On 1 July 2015 at 17:15, Russell Wallace <russell.wallace at gmail.com> wrote:
> I'm proposing that LLVM unilaterally replace most undefined behaviour with
> implementation-defined behaviour.

That's precisely the problem. Which behaviour?

Let's have an example:

struct Foo {
  long a[95];
  char b[4];
  double c[2];
};

void fuzz(Foo &F) {
  for (int i=0; i<100; i++)
    F.a[i] = 123;
}

There are many ways I can do this "right":

1. Only go up to 95, since you're using an integer to set the value.
2. Go up to 96, since char is an integer type.
2. Go all the way to 100, but casting "123" to double from 97 onwards, in pairs
3. Go all the way to 100, and set integer 123 bitwise (for whatever fp
representation that is) from 97
4. Do any of above, and emit a warning
5. Bail on error

Compilers prefer not to bail on error, since the standard permits it.
A warning would be a good thing, though.

Now, since it's a warning, I *have* to output something. What? Even
considering one compiler, you'll have to convince *most* <compilerX>
engineers to agree on something, and that's not trivial.

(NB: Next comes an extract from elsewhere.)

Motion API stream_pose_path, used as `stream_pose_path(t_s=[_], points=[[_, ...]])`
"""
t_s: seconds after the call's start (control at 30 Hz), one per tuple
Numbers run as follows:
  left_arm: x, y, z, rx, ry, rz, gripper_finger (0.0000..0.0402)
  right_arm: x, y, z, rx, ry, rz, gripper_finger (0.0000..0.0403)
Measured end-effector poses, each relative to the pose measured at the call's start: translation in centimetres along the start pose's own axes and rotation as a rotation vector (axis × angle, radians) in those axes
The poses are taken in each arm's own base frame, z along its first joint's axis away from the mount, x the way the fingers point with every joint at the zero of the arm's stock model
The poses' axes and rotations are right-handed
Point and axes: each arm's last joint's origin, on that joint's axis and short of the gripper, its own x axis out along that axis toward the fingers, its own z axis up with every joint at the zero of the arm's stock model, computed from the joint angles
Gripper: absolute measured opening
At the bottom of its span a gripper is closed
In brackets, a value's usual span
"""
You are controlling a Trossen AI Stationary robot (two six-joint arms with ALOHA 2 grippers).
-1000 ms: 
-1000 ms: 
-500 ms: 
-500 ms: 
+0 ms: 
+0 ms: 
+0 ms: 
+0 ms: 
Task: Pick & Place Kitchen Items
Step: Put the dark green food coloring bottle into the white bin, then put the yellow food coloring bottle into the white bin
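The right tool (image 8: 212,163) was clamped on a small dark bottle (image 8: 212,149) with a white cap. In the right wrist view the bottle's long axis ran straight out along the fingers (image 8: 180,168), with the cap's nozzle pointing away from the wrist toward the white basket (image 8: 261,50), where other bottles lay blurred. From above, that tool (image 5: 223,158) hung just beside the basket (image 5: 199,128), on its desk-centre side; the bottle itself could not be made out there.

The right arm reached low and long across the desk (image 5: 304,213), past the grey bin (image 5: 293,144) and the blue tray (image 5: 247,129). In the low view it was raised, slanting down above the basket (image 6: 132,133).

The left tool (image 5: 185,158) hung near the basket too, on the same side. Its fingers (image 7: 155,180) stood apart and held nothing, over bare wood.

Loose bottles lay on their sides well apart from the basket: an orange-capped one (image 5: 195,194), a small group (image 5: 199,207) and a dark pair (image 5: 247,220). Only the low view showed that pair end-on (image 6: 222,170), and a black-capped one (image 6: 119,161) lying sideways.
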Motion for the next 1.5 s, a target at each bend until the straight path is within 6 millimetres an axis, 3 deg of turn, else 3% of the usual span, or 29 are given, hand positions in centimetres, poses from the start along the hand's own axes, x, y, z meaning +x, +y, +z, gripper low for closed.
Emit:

Moreover, this loop is very easy to vectorise, and that would give me
4x speed improvements for 4-way vectorization. That's too much for
compilers to pass.

If I create a vectorised loop that goes all the way to 92, I'll have
to create a tail loop. If I don't want to create a tail loop, I have
to override 'b' (and probably 'c') on a vector write. If I implement
the variations where I can do that, the vectoriser will be very happy.
People generally like when the vectoriser is happy.

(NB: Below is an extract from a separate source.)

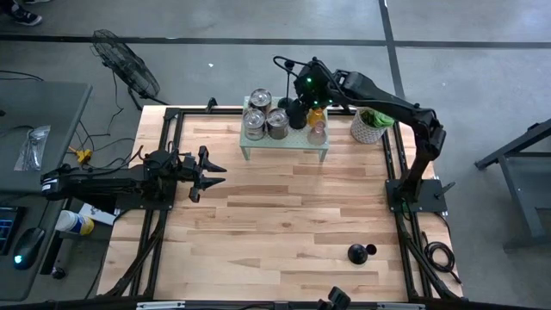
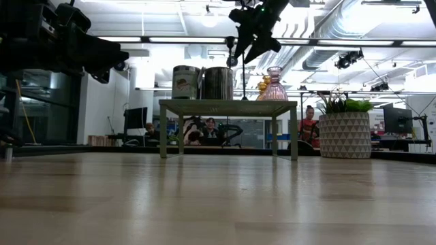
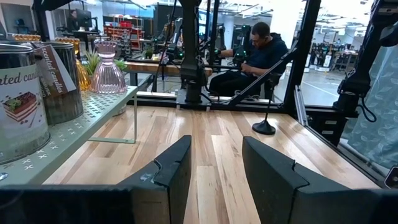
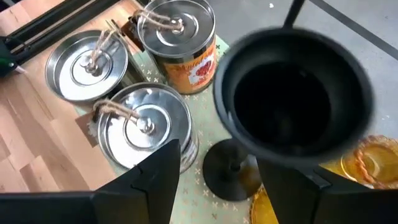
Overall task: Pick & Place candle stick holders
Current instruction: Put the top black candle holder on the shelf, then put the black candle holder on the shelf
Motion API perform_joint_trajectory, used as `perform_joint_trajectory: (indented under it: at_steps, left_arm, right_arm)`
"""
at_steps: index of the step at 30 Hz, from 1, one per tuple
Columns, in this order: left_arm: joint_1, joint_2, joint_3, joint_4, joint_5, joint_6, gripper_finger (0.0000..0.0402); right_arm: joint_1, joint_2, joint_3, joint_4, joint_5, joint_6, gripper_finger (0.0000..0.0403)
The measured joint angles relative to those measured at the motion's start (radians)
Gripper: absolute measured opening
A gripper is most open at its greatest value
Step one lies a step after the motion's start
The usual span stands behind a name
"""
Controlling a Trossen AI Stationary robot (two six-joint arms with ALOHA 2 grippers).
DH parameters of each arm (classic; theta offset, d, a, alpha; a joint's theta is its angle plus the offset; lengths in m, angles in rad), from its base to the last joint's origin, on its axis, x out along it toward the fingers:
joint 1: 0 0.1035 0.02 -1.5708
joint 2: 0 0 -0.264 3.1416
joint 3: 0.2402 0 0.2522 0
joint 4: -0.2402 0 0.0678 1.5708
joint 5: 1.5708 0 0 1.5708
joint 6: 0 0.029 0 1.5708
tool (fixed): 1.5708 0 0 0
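Observation:
A pale green perforated rack [image 1: 284,146] stands at the table's far side. On it are three silver lidded tins [image 4: 146,124], a pink glass holder [image 1: 317,132], an amber glass holder [image 4: 367,158] and a black slim-stemmed candle stick holder [image 4: 292,93]. The black holder stands upright on its round base [image 4: 227,171]. My right gripper [image 4: 219,155] hovers open above the rack, slanting down, with a finger on either side of the black holder and touching nothing. My left gripper [image 1: 213,172] waits open and level at the table's left. A second black holder [image 1: 357,252] stands on the table near the front right.
A green plant in a white pot [image 1: 370,127] stands just right of the rack. The wooden tabletop [image 1: 284,215] between the rack and the near edge is bare. A black frame runs around the table. People sit in the room beyond the table.

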Motion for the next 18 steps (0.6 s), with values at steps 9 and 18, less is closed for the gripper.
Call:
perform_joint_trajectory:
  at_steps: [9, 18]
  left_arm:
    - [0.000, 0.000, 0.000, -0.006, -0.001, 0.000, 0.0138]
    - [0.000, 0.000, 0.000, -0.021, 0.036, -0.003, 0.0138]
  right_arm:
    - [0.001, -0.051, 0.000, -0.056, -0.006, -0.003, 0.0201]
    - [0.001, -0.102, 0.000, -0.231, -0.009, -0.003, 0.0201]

Now, you have a "safe mode" where these things don't happen. Let's say
you and me agree that it should only go to 95, since this is "probably
what the user wants". But some programmers *use* that as a feature,
and the standard allow it, so we *have* to implement it *both*.

Best case scenario, you have now implemented two completely different
behaviours for every undefined behaviour in each standard. Worse
still, you have divided the programmers in two classes: those that
play it safe, and those that don't, essentially creating two different
programming languages. Code that compiles and work with
compilerA+safe_mode will not necessarily compile/work with
compilerB+safe_mode or compilerA+full_mode either.

C and C++ are already complicated enough, with so many standard levels
to implement (C90, C99, C11, C++03, C++11, C++14, etc) that
duplicating each and everyone of them, *per compiler*, is not
something you want to do.

That will, ultimately, move compilers away from each other, which is
not what most users really want.

cheers,
--renato